A Bedtime Yoga Flow to Tame Menopause Anxiety

yoga yoga routines Aug 24, 2025
bedtime yoga flow

If you’ve ever found yourself wide awake at night with your mind racing, you’re not alone. Anxiety is one of the most common (and most frustrating) symptoms women experience in perimenopause and menopause. The hormonal shifts happening during this stage can trigger restlessness, overthinking, and an inability to fully unwind before bed.

The good news? You don’t need to lie awake tossing and turning. A gentle bedtime yoga flow can help calm your nervous system, ease anxious thoughts, and prepare your body for restful sleep.


Why Anxiety Spikes at Night in Midlife

During perimenopause and menopause, fluctuating estrogen and progesterone levels affect more than just your cycle. These hormones also influence brain chemicals like serotonin and GABA, which regulate mood and relaxation. At the same time, cortisol (your stress hormone) can run higher, especially if you’re juggling the pressures of work, family, and life changes.

That mix can leave your nervous system overstimulated just when you want to relax. This is where yoga becomes a powerful tool—helping you shift from “fight or flight” into a calmer, more grounded state before sleep.


A Gentle Bedtime Yoga Flow for Anxiety Relief

Try these five poses in order, moving slowly, breathing deeply, and holding each for 1–2 minutes. Use pillows or blankets for extra support so your body feels completely at ease.

1. Seated Forward Fold

Sit tall, extend your legs, and gently fold forward. This pose soothes the mind, releases tension in the back, and encourages inward focus.

2. Supported Child’s Pose

Kneel with your knees apart, big toes together, and fold forward over a cushion or blanket. Rest your forehead down and allow your breath to slow. This posture calms the nervous system and signals safety to your body.

3. Legs Up the Wall

Lie on your back with your legs extended up against a wall. This restorative inversion lowers cortisol, eases swelling in the legs, and encourages circulation back toward the heart.

4. Reclined Bound Angle Pose

Bring the soles of your feet together and let your knees fall open, supported by pillows. Place one hand on your heart and one on your belly as you take slow, deep breaths.

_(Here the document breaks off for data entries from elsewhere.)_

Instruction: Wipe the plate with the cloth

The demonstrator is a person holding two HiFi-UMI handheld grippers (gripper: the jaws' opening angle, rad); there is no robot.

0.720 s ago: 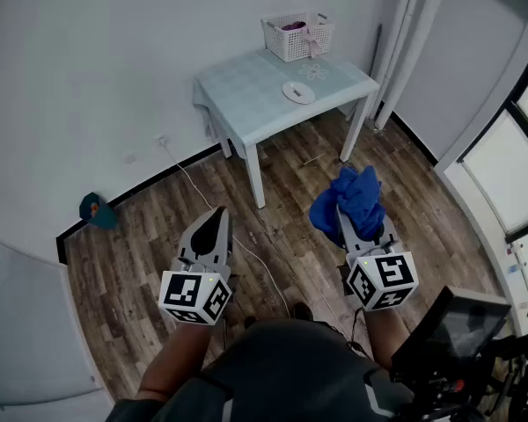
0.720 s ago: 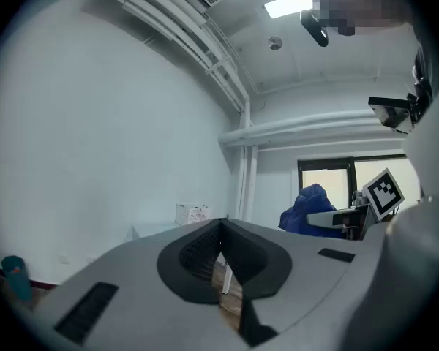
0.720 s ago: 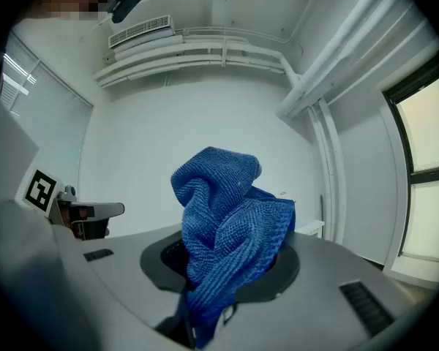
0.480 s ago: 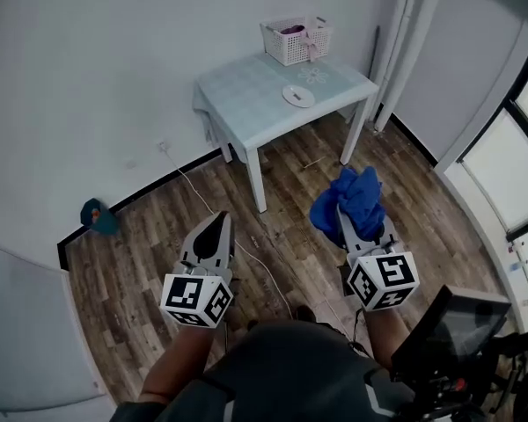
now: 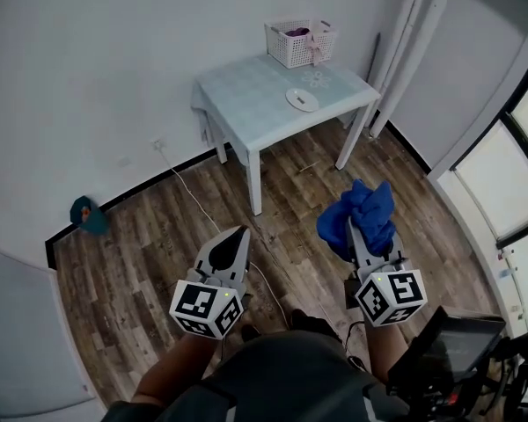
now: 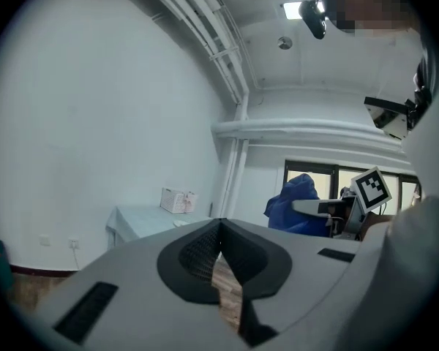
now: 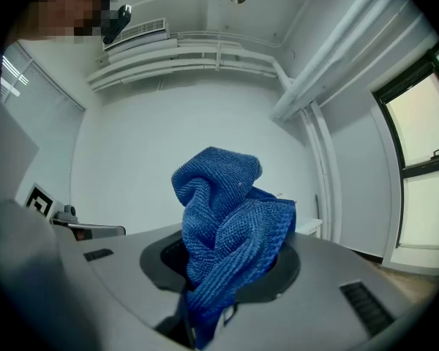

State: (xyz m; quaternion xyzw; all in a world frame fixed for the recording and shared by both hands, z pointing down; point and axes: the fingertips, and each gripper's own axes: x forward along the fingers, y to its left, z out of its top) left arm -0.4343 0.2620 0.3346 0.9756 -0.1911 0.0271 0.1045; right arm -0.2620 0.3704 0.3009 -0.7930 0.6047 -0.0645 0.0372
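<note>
Grippers first: the right gripper (image 5: 357, 229) is clamped on the blue cloth (image 5: 370, 207). Its own view shows the fabric pinched low between the jaws, the rest bunched in a crumpled wad above and ahead of them. On the left gripper (image 5: 238, 236) the jaws are fully together with nothing between them; only wood floor (image 5: 141, 262) shows past the tips. I hold both level, side by side in front of me, apart from each other, over the floor and pointing toward the table (image 5: 246, 104).

The plate (image 5: 303, 99) is small and white. It lies flat on the pale tabletop, toward its right side in the head view. Nothing touches it, and it is well apart from both grippers and from the cloth.

Other items:
- A white basket (image 5: 297, 40) sits at the table's far corner by the wall, near the plate but not touching it. Something pink and purple is inside; I can't tell what.
- White pipes (image 5: 414, 25) run up the wall just right of the table.
- A white cable (image 5: 189, 192) runs from a wall socket (image 5: 157, 144) across the floor toward me.
- A small teal object (image 5: 86, 214) lies on the floor against the left wall; I can't identify it.
- A dark screen (image 5: 453, 345) is at bottom right, beside my right arm.
- A window (image 5: 519, 174) is along the right edge.
</note>
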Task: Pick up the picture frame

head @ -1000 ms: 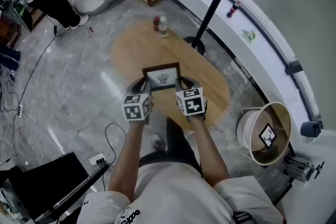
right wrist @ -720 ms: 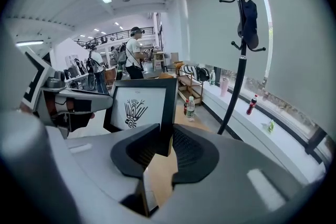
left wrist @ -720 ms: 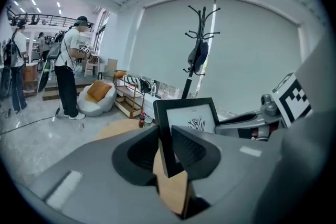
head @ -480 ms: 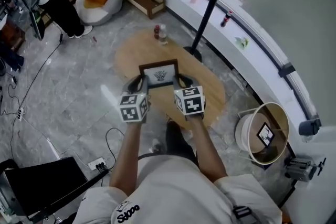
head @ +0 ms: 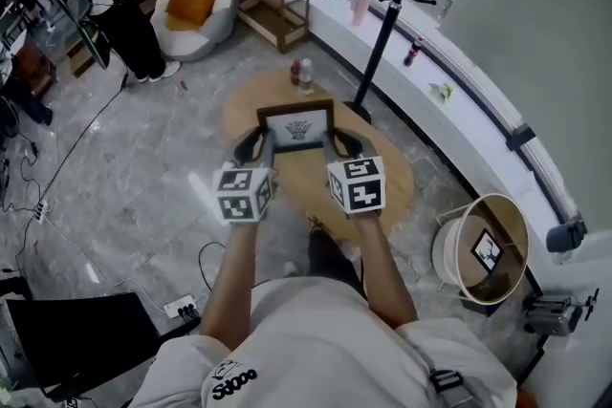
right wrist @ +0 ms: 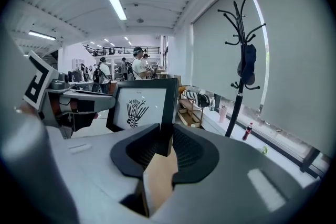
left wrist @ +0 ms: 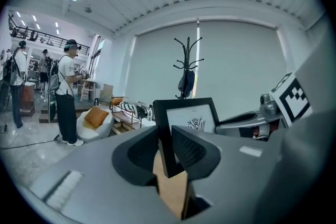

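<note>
A black picture frame (head: 297,126) with a white print hangs in the air above the oval wooden table (head: 382,182), held upright between both grippers. My left gripper (head: 262,146) is shut on the frame's left edge (left wrist: 163,134). My right gripper (head: 332,144) is shut on its right edge (right wrist: 168,118). In the left gripper view the frame (left wrist: 190,119) faces me, with the right gripper (left wrist: 252,120) beyond it. In the right gripper view the print (right wrist: 139,110) shows beside the left gripper (right wrist: 73,105).
Two small bottles (head: 300,74) stand at the table's far end. A black coat stand (head: 382,33) rises behind the table. A round basket (head: 483,248) sits at the right. A beanbag with an orange cushion (head: 196,5), a wooden bench (head: 277,0) and a standing person (head: 120,10) are beyond.
Both grippers have risen together with the picture frame held between them, lifting it higher off the table. The grips on its two side edges look the same.
</note>
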Demonstrator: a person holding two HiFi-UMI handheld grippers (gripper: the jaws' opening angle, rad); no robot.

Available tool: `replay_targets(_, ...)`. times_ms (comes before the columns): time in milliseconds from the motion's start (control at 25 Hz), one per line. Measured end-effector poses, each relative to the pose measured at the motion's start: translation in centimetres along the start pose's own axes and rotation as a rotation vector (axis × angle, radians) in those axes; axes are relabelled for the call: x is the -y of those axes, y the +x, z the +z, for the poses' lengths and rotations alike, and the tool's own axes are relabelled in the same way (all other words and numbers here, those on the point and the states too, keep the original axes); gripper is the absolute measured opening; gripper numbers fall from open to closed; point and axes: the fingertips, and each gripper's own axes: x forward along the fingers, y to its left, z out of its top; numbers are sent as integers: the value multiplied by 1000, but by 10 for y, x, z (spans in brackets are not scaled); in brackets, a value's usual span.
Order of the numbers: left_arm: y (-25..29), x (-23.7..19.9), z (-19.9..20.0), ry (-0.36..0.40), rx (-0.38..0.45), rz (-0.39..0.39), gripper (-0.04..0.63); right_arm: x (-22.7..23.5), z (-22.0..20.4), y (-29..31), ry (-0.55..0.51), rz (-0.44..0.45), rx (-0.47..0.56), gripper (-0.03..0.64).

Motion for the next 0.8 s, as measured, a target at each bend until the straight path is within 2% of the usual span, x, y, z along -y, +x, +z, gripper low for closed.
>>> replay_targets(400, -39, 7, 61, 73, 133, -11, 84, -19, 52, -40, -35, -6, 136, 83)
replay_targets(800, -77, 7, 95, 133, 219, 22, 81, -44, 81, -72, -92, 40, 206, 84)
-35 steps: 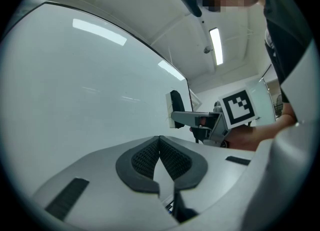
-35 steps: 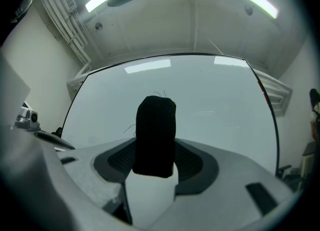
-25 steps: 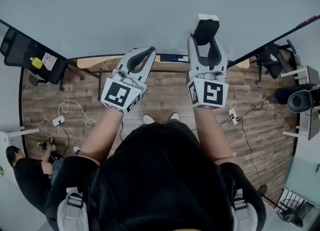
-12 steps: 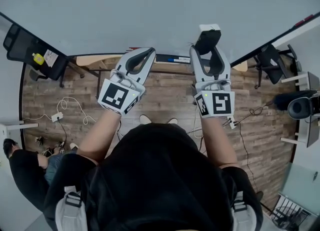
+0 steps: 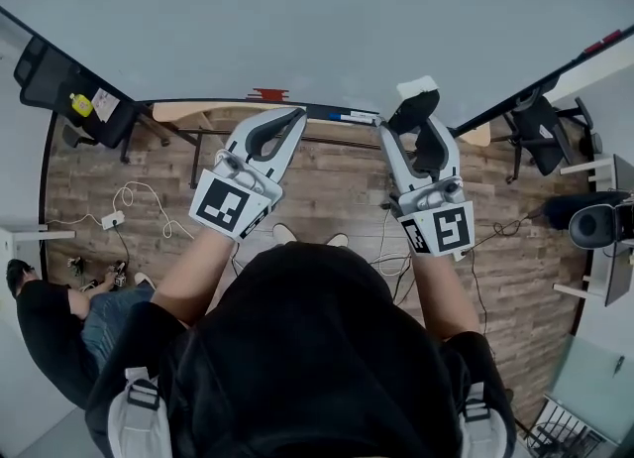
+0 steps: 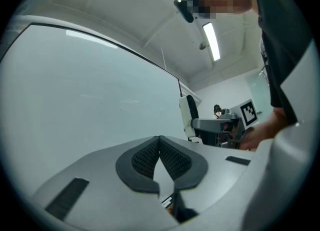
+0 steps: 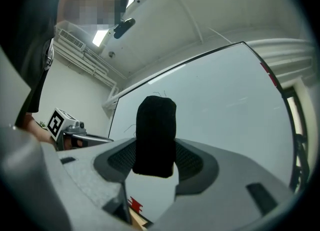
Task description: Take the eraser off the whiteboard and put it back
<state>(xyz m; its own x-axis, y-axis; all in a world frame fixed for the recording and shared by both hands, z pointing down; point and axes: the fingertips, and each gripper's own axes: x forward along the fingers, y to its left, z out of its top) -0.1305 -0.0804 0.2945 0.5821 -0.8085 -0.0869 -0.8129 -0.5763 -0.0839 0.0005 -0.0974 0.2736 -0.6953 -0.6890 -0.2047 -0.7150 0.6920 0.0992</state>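
Head view: right gripper clamps the eraser upright, the whiteboard close ahead; left gripper, jaws together and empty, hangs alongside.

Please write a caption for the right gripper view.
Right claw holding the black eraser in front of the whiteboard.

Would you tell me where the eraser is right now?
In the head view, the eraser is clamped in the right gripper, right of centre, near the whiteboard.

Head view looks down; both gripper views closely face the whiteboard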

This pose grounds you and brings awareness back into your body.

5. Savasana with Guided Breathing

Lie flat on your back with arms and legs relaxed. Focus on lengthening your exhale, which directly tells your nervous system it’s safe to rest.


Making This a Ritual

The real power comes not from doing this once, but from making it part of your nightly rhythm. Even 10 minutes of calming yoga before bed can help you:

  • Reduce anxiety and night-time restlessness

  • Lower cortisol and prepare for sleep

  • Improve mood and emotional balance over time

  • Feel more in control of your body during menopause


Your Next Step: Go Deeper with Menopause Support

Yoga is one piece of the puzzle, but it’s not the only one. That’s why I created Menopause Uncovered, a free guide designed to help you understand what’s really happening in your body—and what you can do to feel more balanced.

Inside, you’ll discover:

  • The most common (but rarely discussed) menopause symptoms and why they happen

  • Practical, everyday strategies for easing anxiety, hot flashes, and fatigue

  • Nutrition and lifestyle shifts that support your hormones naturally

If you’re ready to take back control of your nights—and your days—download Menopause Uncovered.


Final Thoughts

Menopause doesn’t have to mean endless restless nights or constant anxiety. With small, intentional practices like a bedtime yoga flow, you can create space for calm, balance, and deeper rest. Pair that with the insights in Menopause Uncovered, and you’ll have a strong foundation to navigate this season with confidence.

Tonight, before bed, roll out your mat, dim the lights, and give your body permission to let go. One breath at a time, you’ll feel the shift.